Set down the material again. Keep every line exactly as it is.
- - - - -
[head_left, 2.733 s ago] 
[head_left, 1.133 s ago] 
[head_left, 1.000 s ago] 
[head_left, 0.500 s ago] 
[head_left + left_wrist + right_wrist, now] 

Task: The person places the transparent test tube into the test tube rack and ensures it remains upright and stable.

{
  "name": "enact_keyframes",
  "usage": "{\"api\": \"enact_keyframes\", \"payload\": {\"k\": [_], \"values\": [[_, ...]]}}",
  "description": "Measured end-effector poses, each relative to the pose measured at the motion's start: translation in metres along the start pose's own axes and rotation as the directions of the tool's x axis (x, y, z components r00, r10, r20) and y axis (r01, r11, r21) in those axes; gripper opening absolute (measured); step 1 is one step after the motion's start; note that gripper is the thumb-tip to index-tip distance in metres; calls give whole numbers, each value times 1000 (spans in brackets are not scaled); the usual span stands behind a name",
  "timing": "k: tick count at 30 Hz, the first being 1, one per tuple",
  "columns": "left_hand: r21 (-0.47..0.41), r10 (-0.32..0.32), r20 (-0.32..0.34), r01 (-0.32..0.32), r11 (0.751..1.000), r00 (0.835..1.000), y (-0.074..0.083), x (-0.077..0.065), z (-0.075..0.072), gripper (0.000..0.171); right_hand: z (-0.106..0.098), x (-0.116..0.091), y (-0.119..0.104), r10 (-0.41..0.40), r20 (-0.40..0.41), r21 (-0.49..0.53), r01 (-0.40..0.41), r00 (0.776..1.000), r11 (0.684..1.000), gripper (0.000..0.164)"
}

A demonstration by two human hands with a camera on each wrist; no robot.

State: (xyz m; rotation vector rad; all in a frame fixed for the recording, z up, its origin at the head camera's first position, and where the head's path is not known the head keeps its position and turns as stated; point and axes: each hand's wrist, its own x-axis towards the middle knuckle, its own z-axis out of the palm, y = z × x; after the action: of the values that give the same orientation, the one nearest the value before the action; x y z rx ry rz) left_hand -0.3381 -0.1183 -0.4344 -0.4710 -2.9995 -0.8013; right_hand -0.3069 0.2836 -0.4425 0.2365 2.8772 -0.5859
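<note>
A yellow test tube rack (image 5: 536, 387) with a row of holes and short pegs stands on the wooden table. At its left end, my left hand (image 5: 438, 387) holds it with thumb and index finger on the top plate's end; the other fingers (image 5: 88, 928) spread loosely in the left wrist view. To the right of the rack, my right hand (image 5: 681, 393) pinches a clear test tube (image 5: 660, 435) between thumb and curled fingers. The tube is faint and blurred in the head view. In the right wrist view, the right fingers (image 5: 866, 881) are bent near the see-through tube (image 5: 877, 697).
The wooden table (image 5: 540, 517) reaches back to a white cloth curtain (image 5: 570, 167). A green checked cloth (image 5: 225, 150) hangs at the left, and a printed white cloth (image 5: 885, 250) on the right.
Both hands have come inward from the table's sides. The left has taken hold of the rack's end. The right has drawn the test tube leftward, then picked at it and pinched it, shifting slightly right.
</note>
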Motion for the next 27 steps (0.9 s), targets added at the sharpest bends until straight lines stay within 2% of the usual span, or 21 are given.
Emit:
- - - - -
- [Solution to the exercise]:
[head_left, 2.733 s ago] 
[head_left, 1.133 s ago] 
[head_left, 1.000 s ago] 
[head_left, 0.500 s ago] 
[head_left + left_wrist + right_wrist, now] 

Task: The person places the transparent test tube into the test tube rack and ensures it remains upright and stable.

{
  "name": "enact_keyframes",
  "usage": "{\"api\": \"enact_keyframes\", \"payload\": {\"k\": [_], \"values\": [[_, ...]]}}",
  "description": "Measured end-effector poses, each relative to the pose measured at the motion's start: translation in metres along the start pose's own axes and rotation as the directions of the tool's x axis (x, y, z components r00, r10, r20) and y axis (r01, r11, r21) in those axes; gripper opening absolute (measured); step 1 is one step after the motion's start; note that gripper is the thumb-tip to index-tip distance in metres; calls give whole numbers, each value times 1000 (spans in brackets are not scaled); the usual span stands behind a name",
  "timing": "k: tick count at 30 Hz, the first being 1, one per tuple",
  "columns": "left_hand: r21 (-0.47..0.41), r10 (-0.32..0.32), r20 (-0.32..0.34), r01 (-0.32..0.32), r11 (0.751..1.000), r00 (0.835..1.000), y (-0.074..0.083), x (-0.077..0.065), z (-0.075..0.072), gripper (0.000..0.171); right_hand: z (-0.106..0.098), x (-0.116..0.091), y (-0.119..0.104), r10 (-0.41..0.40), r20 (-0.40..0.41), r21 (-0.49..0.53), r01 (-0.40..0.41), r00 (0.776..1.000), r11 (0.684..1.000), gripper (0.000..0.164)"
}

A demonstration by two human hands with a camera on each wrist; no robot.

State: (xyz m; rotation vector rad; all in a frame fixed for the recording, z up, its origin at the head camera's first position, and where the head's path is not known the head keeps its position and turns as stated; point and axes: each hand's wrist, its own x-axis towards the middle knuckle, its own z-axis out of the palm, y = z × x; after the action: of the values that give the same orientation, the one nearest the value before the action; x y z rx ry rz) left_hand -0.3381 -0.1183 -0.4344 -0.4710 -2.9995 -0.8013; right_hand -0.3069 0.2836 -0.4425 0.2365 2.8772 -0.5859
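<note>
A yellow test tube rack (image 5: 536, 387) with a row of holes and short pegs stands on the wooden table. At its left end, my left hand (image 5: 438, 387) holds it with thumb and index finger on the top plate's end; the other fingers (image 5: 88, 928) spread loosely in the left wrist view. To the right of the rack, my right hand (image 5: 681, 393) pinches a clear test tube (image 5: 660, 435) between thumb and curled fingers. The tube is faint and blurred in the head view. In the right wrist view, the right fingers (image 5: 866, 881) are bent near the see-through tube (image 5: 877, 697).
The wooden table (image 5: 540, 517) reaches back to a white cloth curtain (image 5: 570, 167). A green checked cloth (image 5: 225, 150) hangs at the left, and a printed white cloth (image 5: 885, 250) on the right.
Both hands have come inward from the table's sides. The left has taken hold of the rack's end. The right has drawn the test tube leftward, then picked at it and pinched it, shifting slightly right.
</note>
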Motion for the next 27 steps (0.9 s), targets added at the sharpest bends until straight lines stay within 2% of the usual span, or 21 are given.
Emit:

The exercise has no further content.